ACTION ITEM
Copy out the whole listing below exactly.

DATASET EXCERPT
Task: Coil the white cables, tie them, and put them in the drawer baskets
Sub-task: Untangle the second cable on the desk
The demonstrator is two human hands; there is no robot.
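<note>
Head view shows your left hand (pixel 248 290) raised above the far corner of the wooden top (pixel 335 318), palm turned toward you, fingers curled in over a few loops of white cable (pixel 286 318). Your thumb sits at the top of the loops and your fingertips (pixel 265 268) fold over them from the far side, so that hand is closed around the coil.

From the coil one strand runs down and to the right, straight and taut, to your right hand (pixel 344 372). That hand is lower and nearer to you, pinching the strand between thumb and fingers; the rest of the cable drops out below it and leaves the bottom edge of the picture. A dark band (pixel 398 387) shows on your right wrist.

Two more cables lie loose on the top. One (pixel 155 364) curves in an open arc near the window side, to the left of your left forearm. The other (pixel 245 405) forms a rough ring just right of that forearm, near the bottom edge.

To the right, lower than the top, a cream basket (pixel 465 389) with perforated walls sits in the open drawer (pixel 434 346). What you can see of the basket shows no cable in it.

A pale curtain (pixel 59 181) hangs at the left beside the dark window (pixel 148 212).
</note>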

RESULT
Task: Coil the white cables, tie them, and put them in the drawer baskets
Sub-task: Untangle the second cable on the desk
The demonstrator is two human hands; there is no robot.
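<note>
Head view shows your left hand (pixel 248 290) raised above the far corner of the wooden top (pixel 335 318), palm turned toward you, fingers curled in over a few loops of white cable (pixel 286 318). Your thumb sits at the top of the loops and your fingertips (pixel 265 268) fold over them from the far side, so that hand is closed around the coil.

From the coil one strand runs down and to the right, straight and taut, to your right hand (pixel 344 372). That hand is lower and nearer to you, pinching the strand between thumb and fingers; the rest of the cable drops out below it and leaves the bottom edge of the picture. A dark band (pixel 398 387) shows on your right wrist.

Two more cables lie loose on the top. One (pixel 155 364) curves in an open arc near the window side, to the left of your left forearm. The other (pixel 245 405) forms a rough ring just right of that forearm, near the bottom edge.

To the right, lower than the top, a cream basket (pixel 465 389) with perforated walls sits in the open drawer (pixel 434 346). What you can see of the basket shows no cable in it.

A pale curtain (pixel 59 181) hangs at the left beside the dark window (pixel 148 212).
</note>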

No other output belongs with this exercise.